--- WHAT IS EXPECTED ---
Your copy of the data should match it exactly, leaving out only the pictures.

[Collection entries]
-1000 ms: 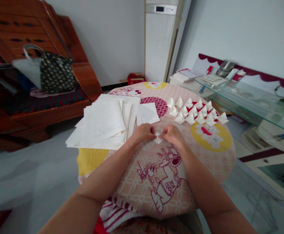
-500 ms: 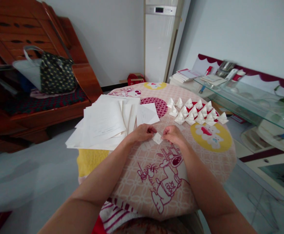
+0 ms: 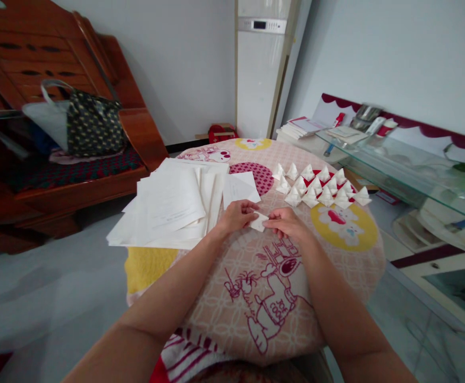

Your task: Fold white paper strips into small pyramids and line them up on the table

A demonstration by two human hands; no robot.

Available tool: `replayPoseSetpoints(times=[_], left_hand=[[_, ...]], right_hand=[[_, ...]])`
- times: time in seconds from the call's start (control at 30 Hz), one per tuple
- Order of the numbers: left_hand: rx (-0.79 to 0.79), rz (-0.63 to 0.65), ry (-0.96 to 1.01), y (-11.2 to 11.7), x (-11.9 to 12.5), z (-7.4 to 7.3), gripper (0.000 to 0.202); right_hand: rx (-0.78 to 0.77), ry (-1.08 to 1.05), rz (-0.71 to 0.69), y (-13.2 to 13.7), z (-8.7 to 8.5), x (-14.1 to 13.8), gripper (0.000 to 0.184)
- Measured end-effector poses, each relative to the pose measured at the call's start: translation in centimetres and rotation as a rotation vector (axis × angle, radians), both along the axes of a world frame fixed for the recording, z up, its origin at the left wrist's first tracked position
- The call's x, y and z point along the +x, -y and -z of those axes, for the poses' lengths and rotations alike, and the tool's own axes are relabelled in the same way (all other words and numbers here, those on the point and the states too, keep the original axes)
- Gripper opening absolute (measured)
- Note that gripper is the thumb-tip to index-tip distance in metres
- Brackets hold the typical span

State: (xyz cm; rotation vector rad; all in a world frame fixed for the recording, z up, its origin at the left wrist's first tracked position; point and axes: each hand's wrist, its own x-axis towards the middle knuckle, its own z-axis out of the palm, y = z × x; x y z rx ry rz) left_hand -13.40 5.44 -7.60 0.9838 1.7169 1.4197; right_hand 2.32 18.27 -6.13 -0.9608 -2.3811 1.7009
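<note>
From where I stand, the right hand [image 3: 288, 222] has thumb and forefinger nearly closed on the near-right edge of a small paper square [image 3: 259, 222], its other fingers curled in, while the left hand [image 3: 238, 215] has brought its thumb onto the opposite side, fingers bent close behind. Half a second ago the left fingertips sat at the square's edge and more of its face showed; now the left thumb covers part of it and the square sits tilted between both hands. I'd judge that it is now steadied from two sides for folding or creasing, though whether it clears the cloth I can't tell. It is just right of the paper stack [image 3: 164, 205], my landmark. A loose sheet [image 3: 240, 186] meets the stack's right edge; well to its right stand rows of pointed folded pieces [image 3: 315, 186]. Left of the stack is a wooden bench [image 3: 144, 141]; far right, a glass shelf [image 3: 407, 162].
</note>
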Motion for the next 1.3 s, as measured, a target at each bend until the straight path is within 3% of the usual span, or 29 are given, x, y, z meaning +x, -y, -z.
replayPoseSetpoints(times=[0.17,0.33,0.43,0.53,0.67,0.77,0.87,1.0,1.13,1.3], left_hand=[[0.089,-0.004,0.313,0.3,0.3,-0.8,0.016],[0.056,0.003,0.422,0.2,0.3,-1.0,0.019],[0.059,-0.010,0.415,0.2,0.3,-0.8,0.019],[0.001,-0.049,0.359,0.3,0.3,-0.9,0.022],[-0.021,-0.045,0.453,0.5,0.5,-1.4,0.031],[-0.017,-0.039,0.505,0.6,0.5,-1.7,0.024],[-0.015,-0.064,0.492,0.6,0.2,-1.5,0.019],[-0.027,-0.047,0.430,0.6,-0.2,-1.1,0.028],[-0.082,0.049,0.326,0.6,-0.1,-0.7,0.029],[-0.162,0.169,0.083,0.5,0.2,-0.2,0.027]], right_hand=[[-0.122,-0.252,-0.001,0.4,0.3,-0.5,0.031],[-0.044,-0.370,0.063,0.7,1.1,-1.3,0.031],[0.111,-0.336,0.094,0.8,1.1,-1.3,0.025],[0.383,-0.300,0.093,1.0,0.5,-1.1,0.026],[0.749,-0.332,0.008,1.6,-0.2,-1.0,0.027],[0.856,-0.318,-0.089,2.1,-0.1,-1.1,0.019],[0.791,-0.328,-0.146,2.2,0.1,-1.2,0.023],[0.429,-0.330,-0.109,1.4,0.3,-1.2,0.036],[0.083,-0.223,-0.072,0.5,0.8,-0.8,0.025],[-0.008,-0.090,-0.043,0.6,1.0,-0.6,0.007]])
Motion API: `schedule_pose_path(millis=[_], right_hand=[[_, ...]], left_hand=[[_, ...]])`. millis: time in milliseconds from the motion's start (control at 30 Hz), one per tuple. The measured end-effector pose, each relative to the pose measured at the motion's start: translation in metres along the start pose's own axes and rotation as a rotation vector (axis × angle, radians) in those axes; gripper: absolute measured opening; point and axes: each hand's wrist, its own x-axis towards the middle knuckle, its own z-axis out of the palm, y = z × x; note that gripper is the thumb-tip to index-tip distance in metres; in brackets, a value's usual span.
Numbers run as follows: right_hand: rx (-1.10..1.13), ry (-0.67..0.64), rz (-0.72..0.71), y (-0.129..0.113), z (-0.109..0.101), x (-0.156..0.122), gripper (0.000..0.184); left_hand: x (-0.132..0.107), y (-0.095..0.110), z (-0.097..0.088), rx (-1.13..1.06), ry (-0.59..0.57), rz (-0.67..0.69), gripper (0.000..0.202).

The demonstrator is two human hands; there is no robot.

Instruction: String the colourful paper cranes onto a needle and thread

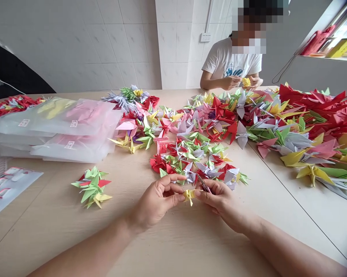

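Note:
A small yellow paper crane [189, 195] is stretched between my two hands, low over the table. My left hand [159, 198] pinches one side of it between thumb and fingers. On the other side, the thumb and fingers of my right hand [224, 200] grip its edge. A thin, dark metal tool [202, 182], perhaps small scissors, also sits in my right hand, pointing up and left; its handle is hidden. Just beyond my fingers lies a loose cluster of red, green and lilac paper cranes [196, 152]. A smaller group of green, red and yellow cranes [94, 186] rests to the left.
Stacked translucent bags [75, 129] with folded paper inside lie at the left. A large heap of coloured cranes [314, 127] covers the right side. Across the table [127, 254], a person [231, 65] handles a yellow folded paper piece. A printed sheet [14, 186] lies at far left.

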Motion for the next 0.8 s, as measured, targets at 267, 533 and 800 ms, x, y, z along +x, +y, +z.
schedule_pose_path(millis=[267,533,800], right_hand=[[-0.18,-0.055,-0.02,-0.002,-0.0009,-0.0004,0.032],[-0.221,-0.107,-0.06,-0.0035,0.0009,-0.0006,0.037],[-0.202,-0.134,-0.038,-0.003,0.0009,-0.0018,0.037]], left_hand=[[-0.0004,-0.0016,0.0009,-0.046,-0.07,-0.083,0.039],[-0.002,0.003,0.0028,-0.071,-0.142,-0.027,0.031],[-0.0052,-0.001,0.0042,-0.005,-0.161,-0.005,0.03]])
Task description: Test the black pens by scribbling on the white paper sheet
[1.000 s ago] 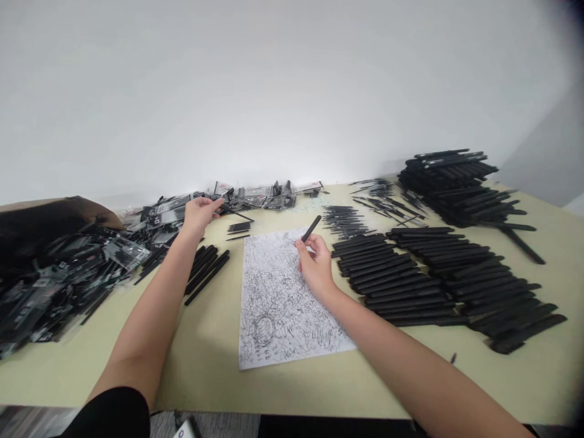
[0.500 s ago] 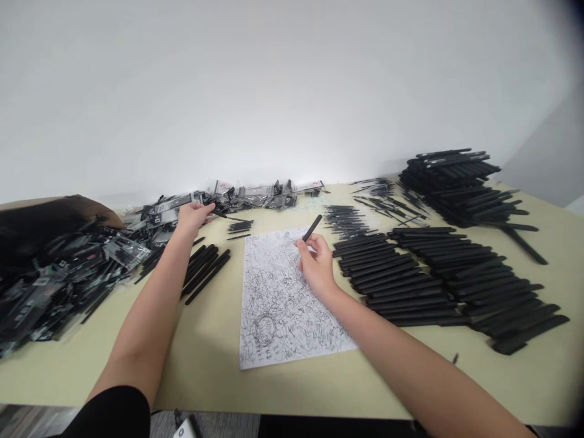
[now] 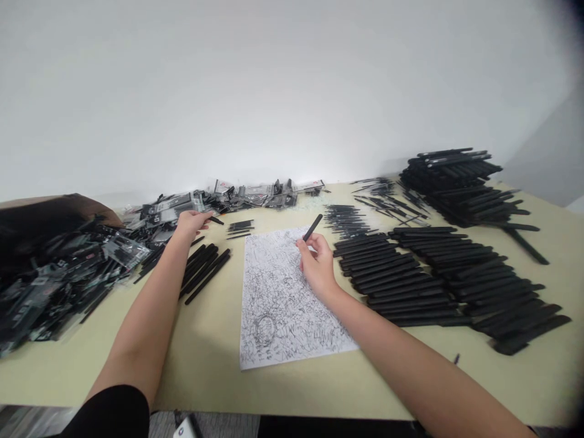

--- SOLVED PROBLEM ---
-1000 ms: 
-500 ms: 
+0 ms: 

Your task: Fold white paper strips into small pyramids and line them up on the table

A demonstration by two human hands; no robot.

Available tool: `replayPoseSetpoints(times=[_], left_hand=[[_, ...]], right_hand=[[_, ...]])`
- times: time in seconds from the call's start (control at 30 Hz), one per tuple
- Order of the numbers: left_hand: rx (-0.79 to 0.79), rz (-0.63 to 0.65), ry (-0.96 to 1.01), y (-11.2 to 11.7), x (-11.9 to 12.5), z (-7.4 to 7.3), gripper (0.000 to 0.202); right_hand: rx (-0.78 to 0.77), ry (-1.08 to 1.05), rz (-0.71 to 0.69), y (-13.2 to 13.7), z (-8.7 to 8.5), x (-14.1 to 13.8), gripper (0.000 to 0.184)
- Measured end-effector poses, each relative to the pose measured at the call's start: translation in centimetres and rotation as a rotation vector (axis × angle, radians), both along the axes of a world frame fixed for the recording, z up, its origin at the left wrist's first tracked position
- The call's x, y and z point along the +x, -y and -z of those axes, for the poses' lengths and rotations alike, and the tool's own axes are relabelled in the same way (all other words and numbers here, those on the point and the states too, keep the original axes)
- Gripper opening absolute (measured)
- Note that gripper is the thumb-tip to index-tip distance in metres
- Brackets hold the typical span

State: (xyz cm; rotation vector rad; all in a world frame fixed for the recording, z up, its origin at the left wrist's first tracked position; point and axes: each hand's wrist, its own x-axis towards the middle knuckle, its own z-axis out of the palm, y = z × x; x y z rx ry rz) left_hand -13.40 5.44 -7.60 0.9838 1.7169 1.4197; right_hand 2.32 18.27 -6.13 -0.9608 -2.3811 1.7009
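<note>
From where I stand, the right hand [image 3: 288, 222] has thumb and forefinger nearly closed on the near-right edge of a small paper square [image 3: 259, 222], its other fingers curled in, while the left hand [image 3: 238, 215] has brought its thumb onto the opposite side, fingers bent close behind. Half a second ago the left fingertips sat at the square's edge and more of its face showed; now the left thumb covers part of it and the square sits tilted between both hands. I'd judge that it is now steadied from two sides for folding or creasing, though whether it clears the cloth I can't tell. It is just right of the paper stack [image 3: 164, 205], my landmark. A loose sheet [image 3: 240, 186] meets the stack's right edge; well to its right stand rows of pointed folded pieces [image 3: 315, 186]. Left of the stack is a wooden bench [image 3: 144, 141]; far right, a glass shelf [image 3: 407, 162].
</note>
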Motion for the next 1.3 s, as measured, a target at each bend until the straight path is within 3% of the usual span, or 29 are given, x, y, z meaning +x, -y, -z.
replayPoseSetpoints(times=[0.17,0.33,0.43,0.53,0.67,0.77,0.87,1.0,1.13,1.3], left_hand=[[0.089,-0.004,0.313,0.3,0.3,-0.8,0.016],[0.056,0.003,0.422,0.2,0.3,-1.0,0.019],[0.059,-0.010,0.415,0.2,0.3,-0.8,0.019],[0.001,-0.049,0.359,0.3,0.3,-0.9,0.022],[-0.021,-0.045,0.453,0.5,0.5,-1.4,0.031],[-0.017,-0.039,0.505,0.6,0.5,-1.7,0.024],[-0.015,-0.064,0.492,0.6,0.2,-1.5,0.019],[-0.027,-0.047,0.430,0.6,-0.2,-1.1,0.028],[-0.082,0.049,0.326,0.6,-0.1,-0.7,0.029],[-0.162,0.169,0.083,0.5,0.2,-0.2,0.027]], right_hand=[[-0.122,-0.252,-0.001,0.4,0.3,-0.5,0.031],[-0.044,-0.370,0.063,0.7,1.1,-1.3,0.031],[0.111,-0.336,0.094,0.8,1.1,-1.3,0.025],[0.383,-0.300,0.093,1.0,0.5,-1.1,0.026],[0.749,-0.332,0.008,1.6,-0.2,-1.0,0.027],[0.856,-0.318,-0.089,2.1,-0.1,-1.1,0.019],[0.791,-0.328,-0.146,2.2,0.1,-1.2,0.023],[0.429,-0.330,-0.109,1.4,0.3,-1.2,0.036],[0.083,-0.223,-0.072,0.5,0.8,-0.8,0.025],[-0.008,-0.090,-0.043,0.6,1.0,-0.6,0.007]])
Motion API: `schedule_pose_path(millis=[_], right_hand=[[_, ...]], left_hand=[[_, ...]])`. millis: time in milliseconds from the motion's start (control at 30 Hz), one per tuple. The measured end-effector pose, each relative to the pose measured at the motion's start: translation in metres along the start pose's own axes and rotation as a rotation vector (axis × angle, radians) in those axes; gripper: absolute measured opening; point and axes: each hand's wrist, its own x-axis towards the middle knuckle, its own z-axis out of the palm, y = z × x; note that gripper is the thumb-tip to index-tip distance in metres; in brackets, a value's usual span.
Numbers run as follows: right_hand: rx (-1.10..1.13), ry (-0.67..0.64), rz (-0.72..0.71), y (-0.129..0.113), z (-0.109..0.101), x (-0.156..0.122), gripper (0.000..0.184); left_hand: x (-0.132..0.107), y (-0.095..0.110), z (-0.097..0.088), rx (-1.13..1.06), ry (-0.59..0.57), rz (-0.67..0.69), gripper (0.000..0.202).

The demonstrator is two human hands; there is no robot.

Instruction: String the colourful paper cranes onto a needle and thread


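Note:
A small yellow paper crane [189, 195] is stretched between my two hands, low over the table. My left hand [159, 198] pinches one side of it between thumb and fingers. On the other side, the thumb and fingers of my right hand [224, 200] grip its edge. A thin, dark metal tool [202, 182], perhaps small scissors, also sits in my right hand, pointing up and left; its handle is hidden. Just beyond my fingers lies a loose cluster of red, green and lilac paper cranes [196, 152]. A smaller group of green, red and yellow cranes [94, 186] rests to the left.
Stacked translucent bags [75, 129] with folded paper inside lie at the left. A large heap of coloured cranes [314, 127] covers the right side. Across the table [127, 254], a person [231, 65] handles a yellow folded paper piece. A printed sheet [14, 186] lies at far left.
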
Motion for the next 0.8 s, as measured, targets at 267, 533 and 800 ms, x, y, z along +x, +y, +z.
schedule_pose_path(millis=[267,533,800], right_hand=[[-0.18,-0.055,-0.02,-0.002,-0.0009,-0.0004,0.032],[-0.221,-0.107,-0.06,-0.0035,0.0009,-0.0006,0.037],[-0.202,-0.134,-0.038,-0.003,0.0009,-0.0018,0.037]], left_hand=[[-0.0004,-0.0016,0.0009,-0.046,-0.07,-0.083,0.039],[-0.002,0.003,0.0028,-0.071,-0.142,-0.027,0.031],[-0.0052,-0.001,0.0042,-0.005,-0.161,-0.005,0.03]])
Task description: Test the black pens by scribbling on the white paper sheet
[1.000 s ago] 
[0.500 s ago] 
[now] 

The answer given above is the complete response.